» Supplied data
Start of Block

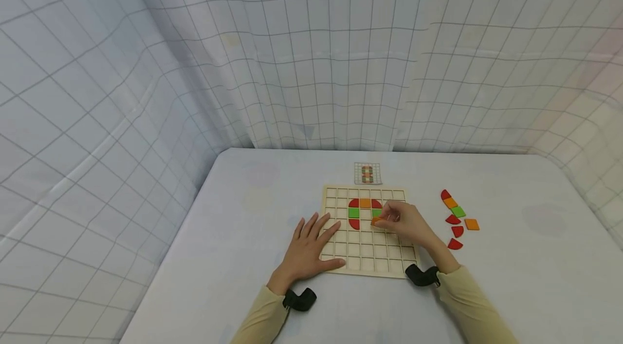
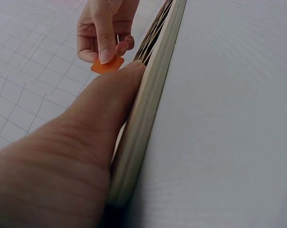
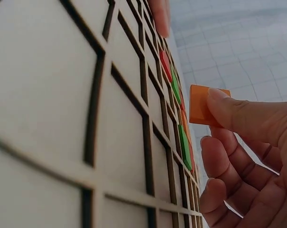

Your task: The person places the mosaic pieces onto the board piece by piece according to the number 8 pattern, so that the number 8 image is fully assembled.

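Note:
Between thumb and fingers, my right hand pinches an orange square tile, held just off the wooden grid board. My left hand lies with fingers spread across the board's left edge, thumb near the front corner. In the grid, an orange tile sits between two red quarter-round tiles. Below the left red one come a green square and another red quarter-round. On the right side a second green square is partly hidden by my right hand.
Behind the board lies a small pattern card showing a coloured figure on a grid. Right of the board are loose tiles: several red quarter-rounds, a green square and orange squares. Gridded white curtains hang around the white table.

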### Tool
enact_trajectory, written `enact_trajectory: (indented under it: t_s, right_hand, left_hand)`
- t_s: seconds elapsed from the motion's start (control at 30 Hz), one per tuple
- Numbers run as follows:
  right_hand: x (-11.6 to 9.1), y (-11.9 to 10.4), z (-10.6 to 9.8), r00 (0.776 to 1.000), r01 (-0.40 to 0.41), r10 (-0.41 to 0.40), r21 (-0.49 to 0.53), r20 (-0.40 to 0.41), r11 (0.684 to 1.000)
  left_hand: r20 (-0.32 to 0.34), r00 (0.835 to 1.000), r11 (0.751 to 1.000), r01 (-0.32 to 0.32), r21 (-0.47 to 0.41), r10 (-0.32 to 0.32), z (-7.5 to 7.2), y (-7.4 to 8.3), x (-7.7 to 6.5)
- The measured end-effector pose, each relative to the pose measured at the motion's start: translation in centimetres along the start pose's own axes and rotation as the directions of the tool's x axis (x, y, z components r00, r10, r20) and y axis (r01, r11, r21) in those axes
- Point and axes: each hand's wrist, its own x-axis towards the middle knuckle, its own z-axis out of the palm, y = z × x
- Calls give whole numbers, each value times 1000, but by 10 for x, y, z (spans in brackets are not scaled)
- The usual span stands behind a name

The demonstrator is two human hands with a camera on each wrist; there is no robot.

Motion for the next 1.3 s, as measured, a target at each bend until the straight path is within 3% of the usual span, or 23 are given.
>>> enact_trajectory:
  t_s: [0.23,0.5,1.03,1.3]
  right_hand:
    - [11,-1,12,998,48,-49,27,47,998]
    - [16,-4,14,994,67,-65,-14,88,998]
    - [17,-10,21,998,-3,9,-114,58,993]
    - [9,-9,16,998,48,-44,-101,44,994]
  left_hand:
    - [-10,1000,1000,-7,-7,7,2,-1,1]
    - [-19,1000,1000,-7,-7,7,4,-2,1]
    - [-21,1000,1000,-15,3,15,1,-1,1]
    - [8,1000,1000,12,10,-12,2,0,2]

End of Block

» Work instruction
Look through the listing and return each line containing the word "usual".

» Answer to the exercise
- The usual span stands behind a name
Motion for the next 1.3 s, as measured, a target at each bend until the straight path is within 3% of the usual span, or 23 are given.

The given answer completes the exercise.